About a month prior to the start of the term, the campaign kicks into gear. In an engagement snapshot Giddings shared in an Educause presentation last fall, he offered these numbers: Over the course of three sets of calling campaigns — fall 2016, spring 2017 and summer 2017 — Blackboard made contact with 12,247 students, resulting in 7,584 students enrolling and a total of $969,932 in additional revenue.

In fall 2016, for example, 2,126 students completed their applications following the calls; 586 students re-enrolled. That generated $416,522 in tuition revenue. During spring 2017, 1,531 students finished the enrollment process and 211 re-enrolled.

Just as importantly, across those campaigns, the college has seen a 12 percent increase in persistence rates among both current and prior-term students. That's where an even bigger payoff comes — in stop-loss prevention and recovery, which has generated $3.74 million in tuition revenue.

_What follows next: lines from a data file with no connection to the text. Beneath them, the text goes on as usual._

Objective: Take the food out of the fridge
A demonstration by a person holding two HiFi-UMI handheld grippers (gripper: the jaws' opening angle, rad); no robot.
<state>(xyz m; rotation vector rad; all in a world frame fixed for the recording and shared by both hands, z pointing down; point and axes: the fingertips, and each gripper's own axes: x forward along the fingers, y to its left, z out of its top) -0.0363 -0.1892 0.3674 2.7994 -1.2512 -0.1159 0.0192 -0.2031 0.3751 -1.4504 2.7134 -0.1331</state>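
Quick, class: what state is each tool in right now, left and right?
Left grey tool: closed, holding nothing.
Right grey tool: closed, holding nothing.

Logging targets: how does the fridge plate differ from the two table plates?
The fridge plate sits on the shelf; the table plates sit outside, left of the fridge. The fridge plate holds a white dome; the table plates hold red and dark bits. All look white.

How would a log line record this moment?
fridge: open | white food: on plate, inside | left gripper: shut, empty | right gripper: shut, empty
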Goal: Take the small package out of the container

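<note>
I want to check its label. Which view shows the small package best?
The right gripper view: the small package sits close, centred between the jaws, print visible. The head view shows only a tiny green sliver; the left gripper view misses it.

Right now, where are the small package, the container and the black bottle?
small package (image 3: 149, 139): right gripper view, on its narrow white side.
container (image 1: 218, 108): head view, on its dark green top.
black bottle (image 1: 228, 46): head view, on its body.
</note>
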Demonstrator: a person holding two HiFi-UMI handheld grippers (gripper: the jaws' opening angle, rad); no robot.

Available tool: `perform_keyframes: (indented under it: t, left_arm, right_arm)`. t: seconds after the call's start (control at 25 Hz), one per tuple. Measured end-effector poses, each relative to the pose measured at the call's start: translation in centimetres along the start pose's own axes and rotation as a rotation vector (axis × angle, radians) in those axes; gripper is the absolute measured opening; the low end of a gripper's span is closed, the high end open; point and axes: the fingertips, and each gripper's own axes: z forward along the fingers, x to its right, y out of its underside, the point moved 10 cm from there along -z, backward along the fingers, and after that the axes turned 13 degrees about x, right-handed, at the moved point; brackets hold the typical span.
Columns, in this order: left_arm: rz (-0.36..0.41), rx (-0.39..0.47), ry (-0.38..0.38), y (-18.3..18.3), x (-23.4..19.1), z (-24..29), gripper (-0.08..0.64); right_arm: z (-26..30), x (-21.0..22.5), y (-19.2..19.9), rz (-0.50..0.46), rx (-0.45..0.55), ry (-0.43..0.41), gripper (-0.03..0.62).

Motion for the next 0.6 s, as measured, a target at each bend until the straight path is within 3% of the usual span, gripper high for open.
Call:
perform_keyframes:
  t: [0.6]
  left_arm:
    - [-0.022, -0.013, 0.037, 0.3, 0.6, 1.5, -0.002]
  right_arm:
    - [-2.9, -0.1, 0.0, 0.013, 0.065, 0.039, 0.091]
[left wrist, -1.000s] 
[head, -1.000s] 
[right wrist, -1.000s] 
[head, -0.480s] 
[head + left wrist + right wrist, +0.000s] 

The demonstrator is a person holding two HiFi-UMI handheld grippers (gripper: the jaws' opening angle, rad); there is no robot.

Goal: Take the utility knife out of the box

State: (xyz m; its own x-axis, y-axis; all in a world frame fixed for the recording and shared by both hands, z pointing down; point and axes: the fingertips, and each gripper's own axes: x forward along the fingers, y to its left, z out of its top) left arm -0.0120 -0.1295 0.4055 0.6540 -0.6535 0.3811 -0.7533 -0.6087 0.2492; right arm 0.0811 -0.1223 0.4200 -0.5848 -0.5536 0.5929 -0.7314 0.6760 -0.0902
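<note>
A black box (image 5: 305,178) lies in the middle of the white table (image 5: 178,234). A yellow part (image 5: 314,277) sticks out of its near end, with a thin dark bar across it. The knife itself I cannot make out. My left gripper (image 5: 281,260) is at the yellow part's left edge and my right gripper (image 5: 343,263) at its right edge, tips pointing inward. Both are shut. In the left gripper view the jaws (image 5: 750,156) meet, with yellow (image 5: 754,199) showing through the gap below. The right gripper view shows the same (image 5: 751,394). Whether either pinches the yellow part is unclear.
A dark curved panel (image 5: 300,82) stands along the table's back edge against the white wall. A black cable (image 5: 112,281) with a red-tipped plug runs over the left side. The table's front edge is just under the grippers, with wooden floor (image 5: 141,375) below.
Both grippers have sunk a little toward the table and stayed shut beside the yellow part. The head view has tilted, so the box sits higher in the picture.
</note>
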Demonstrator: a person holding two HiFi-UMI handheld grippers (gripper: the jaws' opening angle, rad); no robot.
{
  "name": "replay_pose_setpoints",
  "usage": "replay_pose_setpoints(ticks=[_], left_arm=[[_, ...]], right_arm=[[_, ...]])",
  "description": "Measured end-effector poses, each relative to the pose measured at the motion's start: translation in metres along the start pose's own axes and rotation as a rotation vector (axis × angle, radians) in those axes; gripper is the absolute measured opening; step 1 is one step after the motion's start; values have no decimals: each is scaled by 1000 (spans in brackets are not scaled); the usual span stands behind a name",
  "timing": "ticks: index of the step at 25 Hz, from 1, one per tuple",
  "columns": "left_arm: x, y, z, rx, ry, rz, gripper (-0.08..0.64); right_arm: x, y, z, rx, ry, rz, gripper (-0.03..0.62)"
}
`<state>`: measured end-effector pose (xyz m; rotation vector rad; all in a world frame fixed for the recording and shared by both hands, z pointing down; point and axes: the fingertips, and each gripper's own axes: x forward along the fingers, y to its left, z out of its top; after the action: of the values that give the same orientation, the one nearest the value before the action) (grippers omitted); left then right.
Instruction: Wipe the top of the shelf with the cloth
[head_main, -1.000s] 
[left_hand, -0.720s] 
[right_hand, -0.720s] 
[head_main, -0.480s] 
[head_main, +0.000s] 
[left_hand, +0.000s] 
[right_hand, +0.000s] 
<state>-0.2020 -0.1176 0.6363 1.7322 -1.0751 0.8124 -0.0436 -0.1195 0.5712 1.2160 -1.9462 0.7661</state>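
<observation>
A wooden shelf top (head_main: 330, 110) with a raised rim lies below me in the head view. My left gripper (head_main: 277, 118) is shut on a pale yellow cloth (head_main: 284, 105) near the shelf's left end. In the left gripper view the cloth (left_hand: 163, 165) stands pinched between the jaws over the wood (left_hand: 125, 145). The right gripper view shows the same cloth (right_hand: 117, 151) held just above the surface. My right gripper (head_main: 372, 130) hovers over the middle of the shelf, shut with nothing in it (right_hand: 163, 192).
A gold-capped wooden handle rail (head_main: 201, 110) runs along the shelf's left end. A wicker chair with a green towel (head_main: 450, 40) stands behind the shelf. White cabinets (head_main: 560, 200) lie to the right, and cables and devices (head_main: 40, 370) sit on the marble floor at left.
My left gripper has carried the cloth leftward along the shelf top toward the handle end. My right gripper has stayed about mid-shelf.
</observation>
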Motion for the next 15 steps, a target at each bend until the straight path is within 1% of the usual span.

How accurate are those figures? As Bullock observed, a certain percentage of students would have enrolled even if they hadn't been contacted by Blackboard. Teasing those numbers out of the total was done this way: During the campaign, a certain number of students who are called are classified as "unreachable." While Blackboard will attempt up to five phone calls on the same individual, some of them have incorrect, outdated or disconnected phone numbers in the SIS. In other cases, a household member other than the student is reached. Among all of those individual students, some enrolled in class "without a nudge or contact," said Bullock, producing "a baseline for the percentage of students who would have enrolled anyway."

Across all three sets of campaigns, the Blackboard services cost about $149,000, generating a 900 percent return on investment based on enrollment growth.

Now the college is considering another expansion of its work with Blackboard to encompass a coaching option. That would involve assigning a Blackboard person as a coach to make "repeated contact with [a student] over a period of three months," for example, "to ensure they're following through with their applications for enrollment," said Bullock. "They're not acting as advisers, they're not acting on behalf of Mesa; they're just adding to the student success."

Lessons Learned

Numbers matter.The third-party call center approach probably wouldn't pan out financially for smaller subsets of students (say, up to a thousand) due to the startup costs, time requirements and intense academic adviser demand, said Christine Bullock, IT project manager for Mesa Community College. "If a college wants to go after a small focus group of students — all the honor students or all of the international students — that might be more cost-effective to do in-house with a group of academic or student services employees who are Mesa's subject-matter experts."

Your internal staff could become more effective.In the Mesa setup, where Blackboard agents handled tier-one level requests, the college's internal support people were able to be more responsive. Because they were getting "the questions with the background, they could do the research to answer the students in advance of calling them," added Bullock. "It was very focused and more rewarding for our staff to assist them in that exact response."

Expect diminishing returns.The pool of students to call will get smaller with each campaign. As Bullock noted, "You've contacted a lot of the previous semester's students already. So you leave out the ones for the next campaign who have already said they're not interested in returning to the college."